Following the detection of phenotypic resistance to the chosen antibiotics, the resistance of gyrA and tetO genes was detected using PCR. The tetO gene which is liable for tetracycline-resistant was detected at 595 bp while the gyrA gene which is responsible for the quinolone resistance was detected at 423 bp (Figure 2). A comparison of the presence of selected antibiotic resistance genes with the phenotypic resistance is shown in Table 3. As can be seen, the resistance in the evaluated genes is more common in isolates that showed phenotypical resistance.

Detection of virulence genes in Campylobacter jejuni isolates

A total of 24.4% of examined stool samples contained C. jejuni. The proportion of the virulence genes in C. jejuni isolates is displayed in Figure 3. The results revealed that the flaA gene (93%), which encodes the motility, is the most prevalent virulence gene in C. jejuni isolates followed by dnaJ encodes heat shock protein (ATPase activity), and ciaB; encodes invasion in 88% and 42%, respectively. Two genes of virBII and iam recorded the minimal frequency as 7.3% and 6.8%, respectively.

Investigation of phylogenetic relationship

Based on the analysis of 23S rRNA, dendrograms help to determine simmilarites and difference between the isolates when compared to the reference strains (Figure 5).
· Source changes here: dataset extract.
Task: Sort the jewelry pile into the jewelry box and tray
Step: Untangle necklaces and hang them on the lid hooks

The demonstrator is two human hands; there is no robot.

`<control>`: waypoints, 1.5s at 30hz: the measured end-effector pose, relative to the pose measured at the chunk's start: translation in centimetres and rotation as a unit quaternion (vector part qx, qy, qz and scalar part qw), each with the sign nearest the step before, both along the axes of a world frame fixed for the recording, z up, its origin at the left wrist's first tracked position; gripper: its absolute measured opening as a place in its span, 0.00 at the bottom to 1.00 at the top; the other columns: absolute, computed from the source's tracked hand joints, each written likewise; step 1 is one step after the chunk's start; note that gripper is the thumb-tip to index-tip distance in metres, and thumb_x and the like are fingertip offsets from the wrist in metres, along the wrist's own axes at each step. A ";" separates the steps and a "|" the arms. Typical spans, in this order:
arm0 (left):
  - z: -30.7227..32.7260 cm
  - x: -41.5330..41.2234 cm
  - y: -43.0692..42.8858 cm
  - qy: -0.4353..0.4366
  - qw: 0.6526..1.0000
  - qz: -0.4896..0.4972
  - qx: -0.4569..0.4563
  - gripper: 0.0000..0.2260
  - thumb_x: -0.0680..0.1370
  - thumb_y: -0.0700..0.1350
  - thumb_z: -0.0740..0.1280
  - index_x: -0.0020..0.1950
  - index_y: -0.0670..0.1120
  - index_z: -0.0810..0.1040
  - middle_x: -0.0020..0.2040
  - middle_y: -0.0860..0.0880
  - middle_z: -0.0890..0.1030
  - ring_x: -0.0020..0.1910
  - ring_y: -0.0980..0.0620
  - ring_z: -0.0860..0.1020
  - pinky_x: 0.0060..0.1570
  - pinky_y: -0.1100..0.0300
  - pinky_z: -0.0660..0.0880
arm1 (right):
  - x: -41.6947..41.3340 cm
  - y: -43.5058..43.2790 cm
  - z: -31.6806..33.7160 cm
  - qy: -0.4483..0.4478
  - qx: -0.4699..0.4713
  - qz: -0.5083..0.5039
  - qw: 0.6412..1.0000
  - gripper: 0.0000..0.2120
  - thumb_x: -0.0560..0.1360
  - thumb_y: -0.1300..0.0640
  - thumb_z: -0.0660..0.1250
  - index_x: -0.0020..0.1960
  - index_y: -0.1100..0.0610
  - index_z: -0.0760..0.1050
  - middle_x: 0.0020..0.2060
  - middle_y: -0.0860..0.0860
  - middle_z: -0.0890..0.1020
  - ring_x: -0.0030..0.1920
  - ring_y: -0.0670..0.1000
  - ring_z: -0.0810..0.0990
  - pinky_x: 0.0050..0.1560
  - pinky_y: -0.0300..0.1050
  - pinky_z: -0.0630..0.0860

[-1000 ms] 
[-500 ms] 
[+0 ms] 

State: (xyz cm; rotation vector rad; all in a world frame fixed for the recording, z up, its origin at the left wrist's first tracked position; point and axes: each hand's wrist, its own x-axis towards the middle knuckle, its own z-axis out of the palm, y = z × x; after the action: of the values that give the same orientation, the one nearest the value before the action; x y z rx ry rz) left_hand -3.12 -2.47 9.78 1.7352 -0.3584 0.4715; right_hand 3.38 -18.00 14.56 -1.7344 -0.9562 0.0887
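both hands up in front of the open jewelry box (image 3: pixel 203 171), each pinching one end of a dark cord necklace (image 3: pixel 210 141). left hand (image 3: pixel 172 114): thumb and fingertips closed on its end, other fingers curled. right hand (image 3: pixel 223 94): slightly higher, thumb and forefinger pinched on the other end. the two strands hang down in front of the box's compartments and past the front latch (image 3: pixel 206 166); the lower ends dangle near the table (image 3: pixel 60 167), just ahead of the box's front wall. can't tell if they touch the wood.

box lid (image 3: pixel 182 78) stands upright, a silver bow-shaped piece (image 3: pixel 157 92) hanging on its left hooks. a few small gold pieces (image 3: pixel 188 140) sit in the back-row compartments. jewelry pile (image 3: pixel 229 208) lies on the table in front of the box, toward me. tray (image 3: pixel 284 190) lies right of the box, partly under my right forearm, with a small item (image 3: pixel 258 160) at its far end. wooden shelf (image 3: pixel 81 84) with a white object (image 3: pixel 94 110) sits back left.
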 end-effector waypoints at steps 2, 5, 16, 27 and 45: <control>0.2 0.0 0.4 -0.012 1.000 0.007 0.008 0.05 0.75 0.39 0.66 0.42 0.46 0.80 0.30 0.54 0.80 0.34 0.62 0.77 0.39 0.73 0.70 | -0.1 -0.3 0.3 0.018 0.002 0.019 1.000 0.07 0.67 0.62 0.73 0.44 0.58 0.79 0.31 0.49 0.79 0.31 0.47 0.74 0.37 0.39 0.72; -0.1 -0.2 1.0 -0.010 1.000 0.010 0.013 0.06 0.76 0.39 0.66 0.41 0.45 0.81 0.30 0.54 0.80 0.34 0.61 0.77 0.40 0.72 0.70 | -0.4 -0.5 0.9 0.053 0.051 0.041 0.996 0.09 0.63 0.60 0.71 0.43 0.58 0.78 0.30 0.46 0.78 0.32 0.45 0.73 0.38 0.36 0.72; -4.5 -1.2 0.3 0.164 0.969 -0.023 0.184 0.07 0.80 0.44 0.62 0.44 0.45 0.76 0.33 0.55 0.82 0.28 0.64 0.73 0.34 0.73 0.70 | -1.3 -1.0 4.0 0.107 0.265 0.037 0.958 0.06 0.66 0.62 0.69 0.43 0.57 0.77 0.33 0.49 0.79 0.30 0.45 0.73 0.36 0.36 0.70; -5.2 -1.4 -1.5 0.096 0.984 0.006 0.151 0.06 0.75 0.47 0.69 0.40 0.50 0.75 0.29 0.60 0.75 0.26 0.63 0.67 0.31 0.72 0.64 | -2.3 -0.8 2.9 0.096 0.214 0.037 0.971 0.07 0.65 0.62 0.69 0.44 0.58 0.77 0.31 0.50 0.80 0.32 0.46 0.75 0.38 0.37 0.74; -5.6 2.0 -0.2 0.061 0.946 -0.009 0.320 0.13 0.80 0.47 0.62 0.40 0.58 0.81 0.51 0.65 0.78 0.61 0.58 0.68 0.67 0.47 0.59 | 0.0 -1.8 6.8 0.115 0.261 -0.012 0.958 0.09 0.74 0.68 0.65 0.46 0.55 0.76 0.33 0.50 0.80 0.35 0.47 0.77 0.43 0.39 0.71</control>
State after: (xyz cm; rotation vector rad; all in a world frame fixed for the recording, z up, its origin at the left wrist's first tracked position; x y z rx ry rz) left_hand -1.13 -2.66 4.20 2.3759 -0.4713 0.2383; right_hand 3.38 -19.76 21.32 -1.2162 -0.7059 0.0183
The graphs illustrate that C. jejuni isolates differ significantly. According to present dendrogram, the 5 analyzed isolates (3, 4, 6, 7, and 11) are characterized by genetic variation (Figure 6). Strains 3, 4, and 6 are closely linked with a smaller degree of relatedness to strain 11, however, strain 7 has a lot of genetic diversity, compared to the other strains. 0K095294, 0K095295, 0K095296, 0K095297, and 0K095298 are the accession numbers of isolates 3, 4, 6, 7, and 11, respectively. However, all strains were similar to C. jejuni strains present in gene bank by 98.3-100% (Figure 6).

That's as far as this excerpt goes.